すっかりご無沙汰してしまいました。Cadetto管理人の佐竹です。2013年もすっかり明けてしまいましたが、今年もよろしくお願いします。

 さて一昨日の土曜日、久々にお芝居(の公開リハーサル)を見てきました。劇団四季が1月20日(日)から2月3日(日)まで自由劇場で上演している「この生命(いのち)誰のもの」という医療ドラマです。事故で首から下が不随になった青年が主人公のこのお芝居、大学病院の病室が舞台になっており、主役の俳優さんは、舞台で2時間以上寝たっきりで演じます。

これは終盤、病室での“出張裁判”の様子。すべてが病室で進みます。

 原作はイギリスでテレビ放映されたドラマ「Whose Life Is Anyway?」(Brian Clark作)。イギリスでの初演は1978年。日本では79年以降不定期に上演されています。それにしても、ミュージカルで知られる劇団四季が、社会派演劇、それも医療モノを手がけていたとは知りませんでした。

 「Cadetto学びの掲示板」 Twitter でもお知らせしましたが、7回目となる今回の公演期間は、1月20日(日)から2月3日(日)までの約2週間です。前回からは約5年半振りだそうです。

 せっかくならUovo(「医師の卵」のことを、Cadettoでは独自にこう呼んでいます)と一緒に、それも病院実習を経験している高学年の方の感想を聞きたい!と、東京女子医大5年生の笹尾怜子さんを強引に勧誘して見に行きました。

 幕が上がると舞台中央にはお馴染みのベッドが。主人公の彫刻家、早田健の病室です。交通事故で重症を負い、集中治療部の江間医師(写真左)らの尽力で劇的救命となったものの、首から下が一生動かないという事実に直面した早田は、「生の自己決定」を巡って江間と激しく対立します。
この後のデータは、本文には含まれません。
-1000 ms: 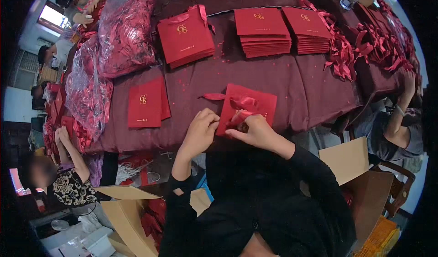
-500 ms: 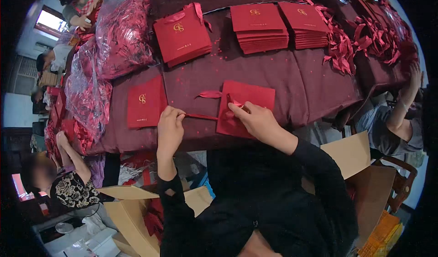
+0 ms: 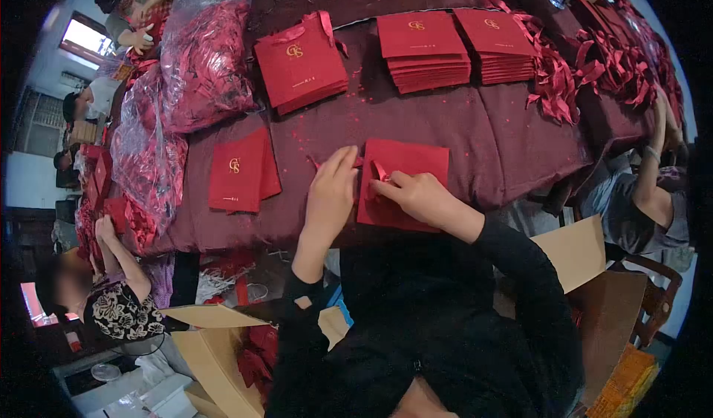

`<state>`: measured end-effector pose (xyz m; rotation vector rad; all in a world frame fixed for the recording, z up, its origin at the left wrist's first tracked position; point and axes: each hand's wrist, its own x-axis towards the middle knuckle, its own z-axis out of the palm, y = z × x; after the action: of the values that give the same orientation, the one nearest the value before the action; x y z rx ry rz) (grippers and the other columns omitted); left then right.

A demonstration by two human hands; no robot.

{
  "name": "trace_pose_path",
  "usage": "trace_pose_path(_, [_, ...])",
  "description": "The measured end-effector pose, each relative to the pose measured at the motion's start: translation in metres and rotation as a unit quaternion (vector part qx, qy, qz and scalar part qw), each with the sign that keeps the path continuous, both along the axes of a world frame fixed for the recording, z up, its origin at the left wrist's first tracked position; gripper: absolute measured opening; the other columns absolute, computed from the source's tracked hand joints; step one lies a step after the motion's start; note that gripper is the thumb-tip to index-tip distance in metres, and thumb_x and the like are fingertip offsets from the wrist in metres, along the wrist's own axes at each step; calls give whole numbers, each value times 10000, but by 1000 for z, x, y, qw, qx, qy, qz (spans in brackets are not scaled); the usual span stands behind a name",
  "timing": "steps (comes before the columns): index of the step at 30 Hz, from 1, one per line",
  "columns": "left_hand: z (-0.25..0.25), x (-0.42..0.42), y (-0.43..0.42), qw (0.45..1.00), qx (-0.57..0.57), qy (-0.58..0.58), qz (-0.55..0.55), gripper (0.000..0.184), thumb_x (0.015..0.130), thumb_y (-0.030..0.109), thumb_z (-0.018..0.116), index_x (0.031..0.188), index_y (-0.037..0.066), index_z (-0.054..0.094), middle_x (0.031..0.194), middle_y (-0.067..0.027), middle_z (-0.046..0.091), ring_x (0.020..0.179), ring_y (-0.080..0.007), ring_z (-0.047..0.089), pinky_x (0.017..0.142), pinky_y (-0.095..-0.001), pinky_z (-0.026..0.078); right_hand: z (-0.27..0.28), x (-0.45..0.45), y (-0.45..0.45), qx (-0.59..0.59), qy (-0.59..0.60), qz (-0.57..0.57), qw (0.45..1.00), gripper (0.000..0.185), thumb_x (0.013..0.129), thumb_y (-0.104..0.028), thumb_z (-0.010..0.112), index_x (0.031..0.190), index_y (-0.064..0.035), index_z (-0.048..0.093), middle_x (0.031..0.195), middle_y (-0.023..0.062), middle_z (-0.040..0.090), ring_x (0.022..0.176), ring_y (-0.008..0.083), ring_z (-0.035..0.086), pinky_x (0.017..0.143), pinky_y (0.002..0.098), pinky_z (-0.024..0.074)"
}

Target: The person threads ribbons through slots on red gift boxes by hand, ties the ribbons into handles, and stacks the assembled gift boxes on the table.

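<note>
A red bag point(image 3: 423, 163) lies flat on the dark red tablecloth in front of me. My right hand point(image 3: 421, 197) rests over its middle, fingers pinched on a red ribbon point(image 3: 381, 172) that rises from the bag. Just left of the bag is my left hand point(image 3: 331, 188), its fingers extended and close together over the cloth, near another ribbon end partly hidden behind it. Whether anything sits under its thumb is hidden. Farther left, two overlapping red bags with a gold logo point(image 3: 235, 173) lie on the cloth.
Stacks of red bags point(image 3: 301, 65) point(image 3: 425, 47) point(image 3: 496, 43) stand farther back. Loose ribbons point(image 3: 553, 84) lie at right, plastic sacks of ribbons point(image 3: 208, 69) at left. Open cardboard boxes point(image 3: 212, 358) flank me below the table. Other people sit around the table.
My left hand first pulled a ribbon out to the left, then came back to the right beside the bag and released it. My right hand stays over the bag.
</note>
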<state>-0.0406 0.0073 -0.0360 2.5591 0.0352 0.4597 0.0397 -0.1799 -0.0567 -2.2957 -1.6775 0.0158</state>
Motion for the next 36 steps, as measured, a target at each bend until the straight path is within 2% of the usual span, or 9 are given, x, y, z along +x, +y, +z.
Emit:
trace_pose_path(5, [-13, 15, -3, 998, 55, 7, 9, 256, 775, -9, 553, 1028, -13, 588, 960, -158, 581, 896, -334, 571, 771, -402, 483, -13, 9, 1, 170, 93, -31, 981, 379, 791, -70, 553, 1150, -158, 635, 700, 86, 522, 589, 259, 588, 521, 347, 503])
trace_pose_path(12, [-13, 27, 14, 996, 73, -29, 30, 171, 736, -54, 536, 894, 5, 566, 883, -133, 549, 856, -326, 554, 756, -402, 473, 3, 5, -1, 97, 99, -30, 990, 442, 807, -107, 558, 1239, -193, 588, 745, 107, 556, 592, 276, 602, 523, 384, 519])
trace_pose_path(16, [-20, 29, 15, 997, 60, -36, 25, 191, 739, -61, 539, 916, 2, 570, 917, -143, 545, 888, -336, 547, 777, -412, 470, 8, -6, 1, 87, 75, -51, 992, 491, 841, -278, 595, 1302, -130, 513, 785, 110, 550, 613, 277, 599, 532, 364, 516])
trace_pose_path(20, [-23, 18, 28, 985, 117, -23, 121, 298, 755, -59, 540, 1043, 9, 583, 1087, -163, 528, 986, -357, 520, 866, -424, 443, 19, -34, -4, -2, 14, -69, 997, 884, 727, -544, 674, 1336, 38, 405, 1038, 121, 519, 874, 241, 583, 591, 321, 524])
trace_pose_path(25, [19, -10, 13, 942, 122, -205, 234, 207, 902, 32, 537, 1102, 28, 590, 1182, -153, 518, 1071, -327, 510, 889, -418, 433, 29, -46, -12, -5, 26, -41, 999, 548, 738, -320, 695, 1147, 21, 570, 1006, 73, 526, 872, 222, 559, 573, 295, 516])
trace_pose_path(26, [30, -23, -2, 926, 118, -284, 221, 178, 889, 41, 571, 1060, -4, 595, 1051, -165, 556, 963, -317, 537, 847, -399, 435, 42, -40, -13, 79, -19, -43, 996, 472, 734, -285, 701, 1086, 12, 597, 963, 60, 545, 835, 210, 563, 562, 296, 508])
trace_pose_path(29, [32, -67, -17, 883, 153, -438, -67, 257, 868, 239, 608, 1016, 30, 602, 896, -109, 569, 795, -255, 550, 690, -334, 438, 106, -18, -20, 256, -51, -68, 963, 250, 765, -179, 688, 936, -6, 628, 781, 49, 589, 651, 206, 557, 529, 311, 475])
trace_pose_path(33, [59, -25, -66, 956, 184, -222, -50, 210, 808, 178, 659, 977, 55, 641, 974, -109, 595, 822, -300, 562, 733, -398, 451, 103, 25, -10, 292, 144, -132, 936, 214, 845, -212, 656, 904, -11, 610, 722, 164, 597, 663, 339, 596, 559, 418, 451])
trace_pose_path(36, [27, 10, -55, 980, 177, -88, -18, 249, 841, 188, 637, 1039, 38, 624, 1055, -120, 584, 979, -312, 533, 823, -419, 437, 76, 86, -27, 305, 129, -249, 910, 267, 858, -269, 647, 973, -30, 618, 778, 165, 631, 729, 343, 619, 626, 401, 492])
右は担当医の北原真弓です。

 ときに興奮状態になる早田にトランキライザーを処方する医師たちと、服用を拒否する早田。その攻防のさなか、担当医の北原真弓が婦長にもらしたこのセリフが、私たちの心に刺さりました(細かい表現はうろ覚えですが)。

「命を助けるために手を尽くした結果、助かった命を患者さんが使いたいと言っているのに、私たちがすることは・・・眠らせることなんです」 

 「一刻も早く自由にしてほしい」と「生の決定権」を求める早田と、「退院させれば死んでしまう。患者は冷静に判断を下せる精神状態にない」と退院を拒む江間医師。結局、法の裁定を仰ぐことになります。

 2時間余りのリハーサルが終わったその瞬間、客席中央付近から「はい、じゃあダメ出しするよ!」という声が響きました。振り向けば演出家の浅利慶太氏が。「おお、浅利監督のダメ出し、見てみたい!!」と、後ろ髪を強〜く引かれながら、渋々退出した私たちです。

さてさて感想は…

自由劇場前にて。東京女子医大5年生の笹尾怜子さんと。

 重いテーマでしたが、思いのほか、後味の悪くない幕切れに少しほっとしながら、お茶を飲み飲み笹尾さんと感想をシェアしました。
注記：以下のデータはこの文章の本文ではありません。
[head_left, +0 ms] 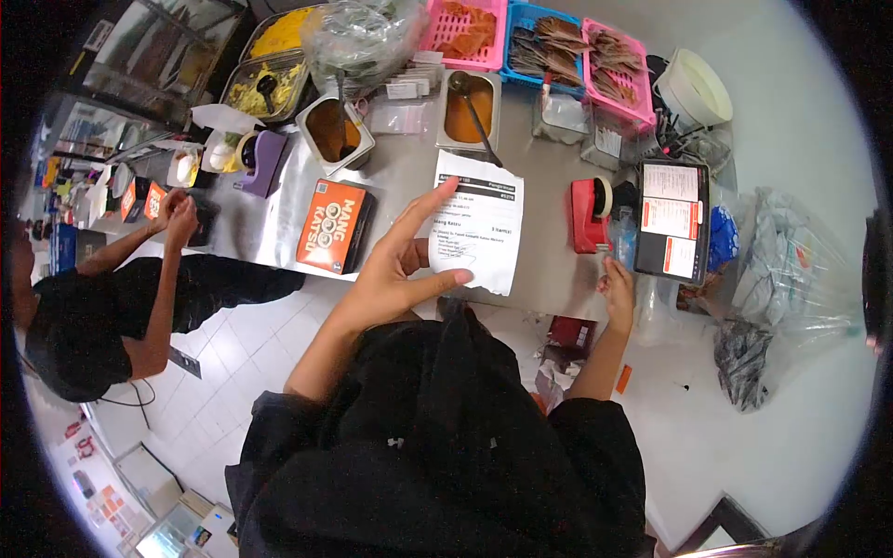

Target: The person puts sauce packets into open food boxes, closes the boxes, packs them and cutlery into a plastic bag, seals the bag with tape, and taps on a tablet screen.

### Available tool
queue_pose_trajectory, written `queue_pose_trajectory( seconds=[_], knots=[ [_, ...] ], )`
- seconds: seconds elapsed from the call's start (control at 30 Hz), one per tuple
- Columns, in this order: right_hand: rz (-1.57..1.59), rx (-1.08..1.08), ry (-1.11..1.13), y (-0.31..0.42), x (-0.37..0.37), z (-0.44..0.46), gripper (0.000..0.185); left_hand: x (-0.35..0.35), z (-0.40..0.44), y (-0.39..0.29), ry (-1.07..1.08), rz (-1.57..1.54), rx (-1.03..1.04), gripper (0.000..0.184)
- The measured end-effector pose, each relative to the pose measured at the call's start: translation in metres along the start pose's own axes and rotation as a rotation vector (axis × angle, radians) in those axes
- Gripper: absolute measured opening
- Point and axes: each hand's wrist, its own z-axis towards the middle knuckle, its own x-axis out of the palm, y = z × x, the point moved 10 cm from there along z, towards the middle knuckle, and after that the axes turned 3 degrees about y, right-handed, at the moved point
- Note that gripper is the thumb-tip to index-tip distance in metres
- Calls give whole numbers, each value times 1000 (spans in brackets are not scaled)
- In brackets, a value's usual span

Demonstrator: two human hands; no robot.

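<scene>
My left hand (400,256) holds a printed white receipt (479,228) upright over the counter's front edge, its thumb and fingers spread along the paper's left side. An orange box (332,228) with white lettering lies on the steel counter just left of that hand. My right hand (618,293) is raised at the front edge, near a red tape dispenser (586,219) and below the left side of a tablet (673,221) that shows order pages. Its fingers are curled together; whatever they may hold is too small to make out.
Steel pans of sauce (468,112) with ladles stand behind the receipt. Pink and blue baskets (544,46) line the back. A purple tape dispenser (263,163) is at the left, where a co-worker in black (93,316) stands. Plastic bags (791,260) hang at the right.
</scene>
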Motion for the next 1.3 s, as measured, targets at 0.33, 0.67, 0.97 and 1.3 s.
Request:
queue_pose_trajectory(
  seconds=[0.33,0.67,0.97,1.3],
  knots=[
    [-245,68,542,7,184,-60,21,-74,-43,-10,-47,112,-24,72],
    [-31,-397,420,-17,466,-89,20,-283,-92,179,-68,710,-185,60],
    [-425,-833,-119,-34,501,-79,47,-283,-77,150,1,976,-328,58],
    [-79,-278,-145,-97,489,5,48,-288,-91,165,-83,985,-173,63]
  ],
)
笹尾「薬の投与、精神科の介在、医師以外の医療者の役割…いろいろなことを考えてしまいました。家族の存在も実際には大きいですよね」

佐竹「確かに今回は、家族の意思や、ほかの医療者の介在といった要素は省略されていましたね〜。たぶん論点をクリアにするためだと思うけど」

笹尾「確かに難しいテーマなんですけど、でも今だったら、チーム医療でもっと何かできることはあるんじゃないかな、とも思いました」

佐竹「例えばどんな?」

笹尾「例えば、診断書や精神鑑定が必要になって初めて精神科医が呼ばれるのではなく、普段から他科の患者の精神面についてチェックし、必要に応じて介入するような仕組みができるんじゃないかって。病院によっては取り組んでいるところもあるんですよ」

佐竹「うんうん。そうですね。ところで誰に一番感情移入した?」

笹尾「やっぱり北原真弓ですね…」

 やはりというか、近い将来医師として現場に出る笹尾さんは、担当医師の北原真弓でした。ちなみに管理人は主人公の早田健です。立場もさることながら、年齢の差が出たか…。ベテラン医師だと、主治医の江間医師に感情移入する人も多いかも知れませんね。

 それにしても、2時間以上、こんな形で一つの問題に意識を集中したことはありません。生の舞台のインパクトでしょうか。見に行くなら、できれば友人やご家族などと一緒に行って感想を言い合ってください。医療倫理やチーム医療などの勉強会のメンバーで見に行き、その後ディスカッションすると…濃〜い議論ができそうです。贅沢過ぎ?

 公演期間は約2週間と短め。次回公演は未定ですので、この機会にどうぞ。